The protocol, prepared by the ornithologist Gustavo Tejera and the environmentalist Yaiza Domínguez, proposes several guidelines such as that the pilot and the recording assistant must always have an ornithologist, that the drone "never descends vertically" - since it can be confused with prey - and that the duration of the flights is always less than thirteen minutes, since the interactions of the birds "skyrocket" once that time has elapsed.
On the other hand, Tejera, together with the environmentalist Alejandro Delgado, has analyzed the impact of 134 authorized drone flights in Lanzarote.

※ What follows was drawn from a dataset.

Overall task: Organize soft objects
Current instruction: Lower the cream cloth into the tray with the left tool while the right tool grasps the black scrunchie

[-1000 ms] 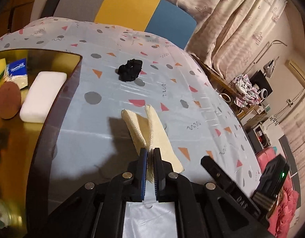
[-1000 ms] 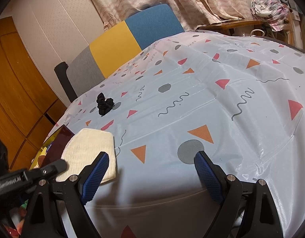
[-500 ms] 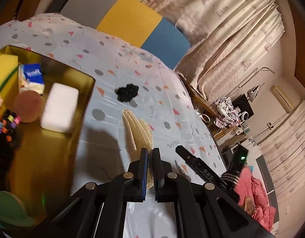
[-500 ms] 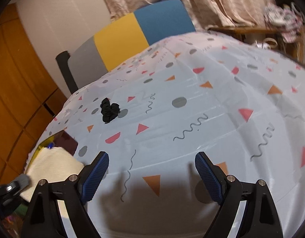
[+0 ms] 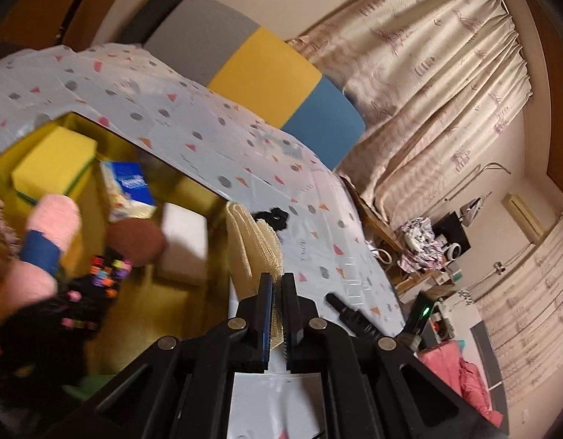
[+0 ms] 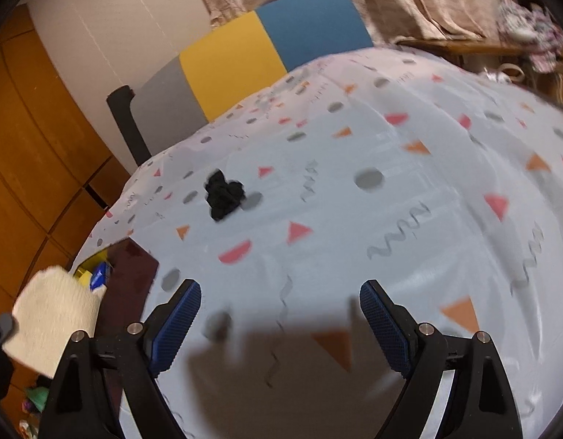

Their conclusions will be presented in a scientific poster next December at the congress of the Spanish Ornithological Society.
Beyond the beauty of its geological forms and colors, the Lanzarote national park "hides in its entrails" a fascinating biodiversity.
Here, 30 different species of birds feed, reproduce and transit. Pelagic birds such as Bulwer's petrel or the Cory's shearwater, which develop their lives in the open sea and only touch land to nest. The steppe birds that live on the edges of the park, in Caldera Blanca, Risco Negro or the plains of Yaiza, such as the stone curlew, the lesser short-toed lark or the Canary Islands houbara. Small passerines such as the trumpeter finch, the Dartford warbler or the ubiquitous Berthelot's pipit frequent the fruit trees and sandy areas.
In Timanfaya live coastal and wading birds such as the yellow-legged gull and the Kentish plover, birds of prey such as the Egyptian vulture, an endangered species that in 2022 returned to breed in the park after twenty years without any chicks prospering, and the eastern Canary barn owl (coruja), which "is disappearing", warned the ornithologist, due to run-overs and the pressure of some human activities that are carried out without sufficient knowledge of the environment.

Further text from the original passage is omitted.